§ Problem to solve:
No pictures belong in the result; set down exactly the lines from the one containing "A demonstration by" through the final line of the listing, and nothing more.

╭─ Supplied information

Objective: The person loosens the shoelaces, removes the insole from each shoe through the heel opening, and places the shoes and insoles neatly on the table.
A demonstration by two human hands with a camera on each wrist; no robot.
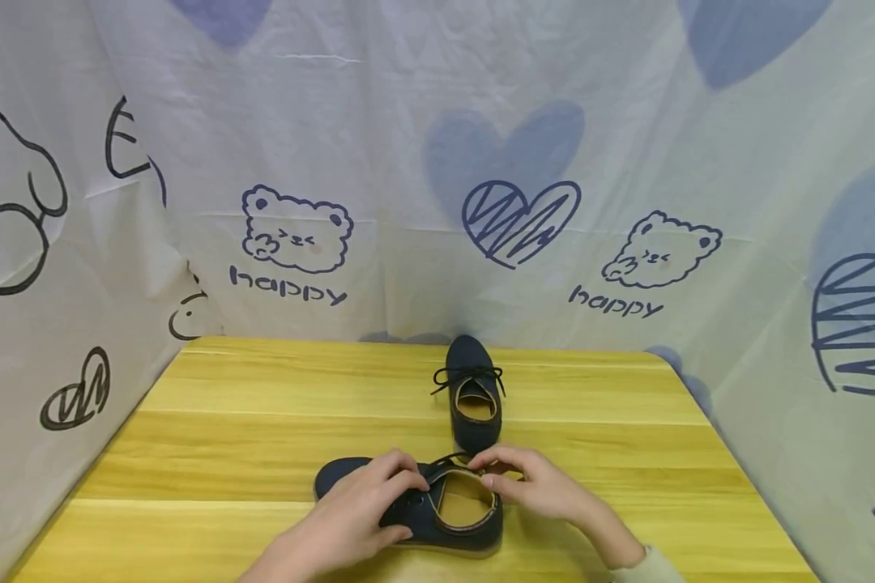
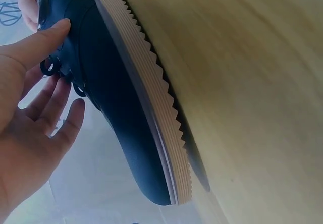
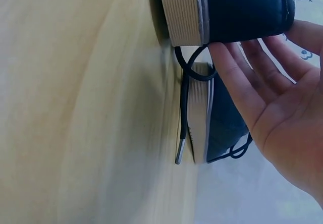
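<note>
A dark navy lace-up shoe (image 1: 437, 529) with a tan lining and ridged pale sole lies sideways near the front of the table, toe to the left. Across its lace area my left hand (image 1: 357, 510) grips it, thumb on the near side and fingers over the top. At the heel end, my right hand (image 1: 539, 486) holds the collar between thumb and fingers. In the right wrist view, a loose black lace (image 3: 182, 108) hangs beside the fingers. Behind stands the matching shoe (image 1: 474, 429), toe pointing away, its lace tied in a bow.
The yellow wood-grain table (image 1: 226, 421) extends around both shoes. A pale cloth (image 1: 408, 267) printed with hearts and bears hangs behind it and along both sides. The far shoe's heel is close to the near shoe.
</note>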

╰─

§ Expected answer:
A demonstration by two human hands with a camera on each wrist; no robot.
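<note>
A dark navy lace-up shoe (image 1: 437, 529) with a tan lining and ridged pale sole lies sideways near the front of the table, toe to the left. Across its lace area my left hand (image 1: 357, 510) grips it, thumb on the near side and fingers over the top. At the heel end, my right hand (image 1: 539, 486) holds the collar between thumb and fingers. In the right wrist view, a loose black lace (image 3: 182, 108) hangs beside the fingers. Behind stands the matching shoe (image 1: 474, 429), toe pointing away, its lace tied in a bow.
The yellow wood-grain table (image 1: 226, 421) extends around both shoes. A pale cloth (image 1: 408, 267) printed with hearts and bears hangs behind it and along both sides. The far shoe's heel is close to the near shoe.
</note>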

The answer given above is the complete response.